For manufacturers who aren't far along in the scientific review process, the FDA simply doesn't have the authority to extend the procedure.
“For companies who are in scientific review, have responded to deficiency letters, and have studies or testing ongoing—that’s within the discretion of the FDA to grant extensions without going to Judge Grimm,” says Chowdhury. “But any blanket extension would be immediately challenged [by the plaintiffs in the AAP lawsuit].”
As the PMTA deadline loomed last year, anti-vaping groups urged that the FDA establish a public list of goods that would be permitted to remain on the market lawfully during the one-year grace period beginning Sept. 9, 2020. Director of the CTP, Zeller, agreed to do so.
In February, five months after the PMTA submission deadline, Zeller said that the list was still incomplete since the FDA had been swamped with applications and was still working on the first stages of processing for the majority of them.
According to Zeller, the FDA will devote its resources to completing assessments of the most popular goods first, which means that small manufacturers' applications will be unlikely to be examined before the one-year extension expires.
He additionally tried to appease anti-vaping activists by enforcing laws against companies that sell products that haven't been subjected to premarket review.
As a result of FDA's drowning in a tidal wave of small-business applications, the agency is still processing those applications, while the CTP scientific team is analyzing applications for products filed by mass-market vape manufacturers such as Juul, Vuse, Blu, Logic, and NJOY.
So because FDA prioritizes PMTA reviews based on market share, many small manufacturers' goods will likely be taken off the market on Sept. 9—before they even reach scientific review (which could gain them a further extension)—simply because the FDA can't get to them in time.

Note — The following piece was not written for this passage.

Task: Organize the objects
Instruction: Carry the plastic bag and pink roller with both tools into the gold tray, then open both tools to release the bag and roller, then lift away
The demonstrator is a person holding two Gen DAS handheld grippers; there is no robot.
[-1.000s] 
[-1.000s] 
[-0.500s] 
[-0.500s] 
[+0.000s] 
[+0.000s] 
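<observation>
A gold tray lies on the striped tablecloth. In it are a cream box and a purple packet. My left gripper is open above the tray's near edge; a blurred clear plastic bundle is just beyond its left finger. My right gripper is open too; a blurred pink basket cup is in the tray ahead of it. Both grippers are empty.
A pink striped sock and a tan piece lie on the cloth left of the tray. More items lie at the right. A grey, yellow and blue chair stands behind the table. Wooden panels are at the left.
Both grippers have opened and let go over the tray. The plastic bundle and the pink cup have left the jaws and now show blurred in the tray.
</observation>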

Due to the court's prohibition on the FDA giving a blanket extension for all products, only a few small firms will likely be able to acquire one.
The FDA hired temporary contractors to supplement CTP staff for processing applications because it was overwhelmed with millions of applications.

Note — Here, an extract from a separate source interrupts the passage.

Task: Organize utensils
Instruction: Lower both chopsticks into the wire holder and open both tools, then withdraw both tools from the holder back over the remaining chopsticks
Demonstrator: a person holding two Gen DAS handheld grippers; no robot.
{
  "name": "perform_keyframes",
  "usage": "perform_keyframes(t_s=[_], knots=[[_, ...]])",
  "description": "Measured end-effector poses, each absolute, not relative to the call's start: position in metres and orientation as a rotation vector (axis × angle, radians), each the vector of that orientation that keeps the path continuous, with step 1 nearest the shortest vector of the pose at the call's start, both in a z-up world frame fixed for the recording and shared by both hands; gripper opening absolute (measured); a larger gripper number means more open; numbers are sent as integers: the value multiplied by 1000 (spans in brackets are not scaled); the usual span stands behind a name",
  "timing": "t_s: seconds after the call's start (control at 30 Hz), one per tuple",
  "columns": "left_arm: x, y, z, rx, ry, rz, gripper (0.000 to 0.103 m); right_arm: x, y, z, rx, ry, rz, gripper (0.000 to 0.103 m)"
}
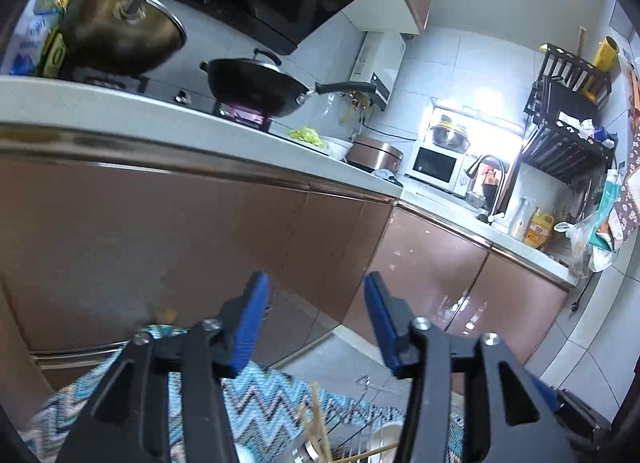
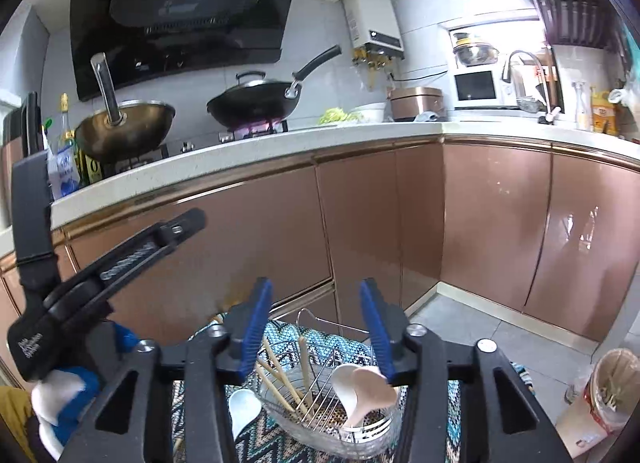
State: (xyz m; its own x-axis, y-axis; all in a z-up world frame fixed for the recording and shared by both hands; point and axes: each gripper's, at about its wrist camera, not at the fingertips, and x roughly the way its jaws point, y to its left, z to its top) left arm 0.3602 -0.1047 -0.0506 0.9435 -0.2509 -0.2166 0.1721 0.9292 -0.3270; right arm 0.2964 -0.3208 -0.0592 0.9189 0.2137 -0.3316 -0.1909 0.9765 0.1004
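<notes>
Kitchen cabinets behind; both grippers, left gripper [image 1: 316, 319] and right gripper [image 2: 316, 323], hover jaws apart over the wire rack [image 2: 320, 415], holding nothing. Probably next: grasp the loose white spoon [image 2: 244, 407].

Blue pads [image 2: 256, 327] on black grippers, teal, white and black zigzag mat [image 2: 280, 443], two white spoons [image 2: 362, 387] and pale wooden chopsticks [image 2: 280, 379] in a silver wire rack [image 2: 320, 415], copper-pink cabinets [image 2: 492, 223], white counter [image 2: 240, 155], black wok [image 2: 252, 103], brass-brown pan [image 2: 124, 131].

Both the left gripper [image 1: 316, 319] and right gripper [image 2: 316, 323] hold their blue fingers [image 1: 252, 323] spread wide, gripping nothing.
</notes>
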Motion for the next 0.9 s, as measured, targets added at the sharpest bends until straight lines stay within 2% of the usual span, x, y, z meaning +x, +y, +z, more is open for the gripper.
perform_keyframes(t_s=[0.17,0.47,0.9], knots=[[327,-91,-29,-260,304,-177,57,264,-315,-42,76,317,168,78],[234,-76,0,-137,260,-127,69,193,-291,-25,21,284,121,100],[126,-56,14,-50,208,-86,77,104,-291,-20,40,237,44,103]])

On the phone, small manufacturers frequently deal with folks like these. At least one contact from the CTP was received (or will be received) by every manufacturer who filed a PMTA, asking for verification of information in their applications.
Employees and contractors at the FDA are following a script that was written for calls that were supposed to be made just after the deadline last year—if the agency hadn't been inundated with applications.
Last October, guaranteeing “another year” on the market or “a one-year extension” would have been easy for manufacturers to understand; it would have meant adding another year to the years since the market was frozen on August 8, 2016.
It's possible that FDA staff are intentionally misleading the business, but it's more likely that the majority of these callers are temporary contractors who are unfamiliar with the process.
However, hearing the words "another year" or "a one-year extension" today, seven months after the PMTA submission deadline, might cause confusion, and some in the vape business have undoubtedly misinterpreted what they were informed.
Most micro e-liquid companies lack the financial means to either conduct the costly testing required to avoid punishment or to remain open for several months (or longer).
That is why the FDA's deceptive phone calls are so cruel, even if the cruelty is usually unintended and stems from ineptitude rather than malice. Some business owners say they have been told they have an extra year to sell products without PMTA clearance after September 9, 2021.
Making it all extremely confusing and damaging, as companies rely on this information to conduct their business as usual. Information that is being purposefully misleading.
Even if the future is uncertain, we will continue to keep our doors open for as long as we can legally speaking. Thank you for being patient and sticking with us during these troubled times.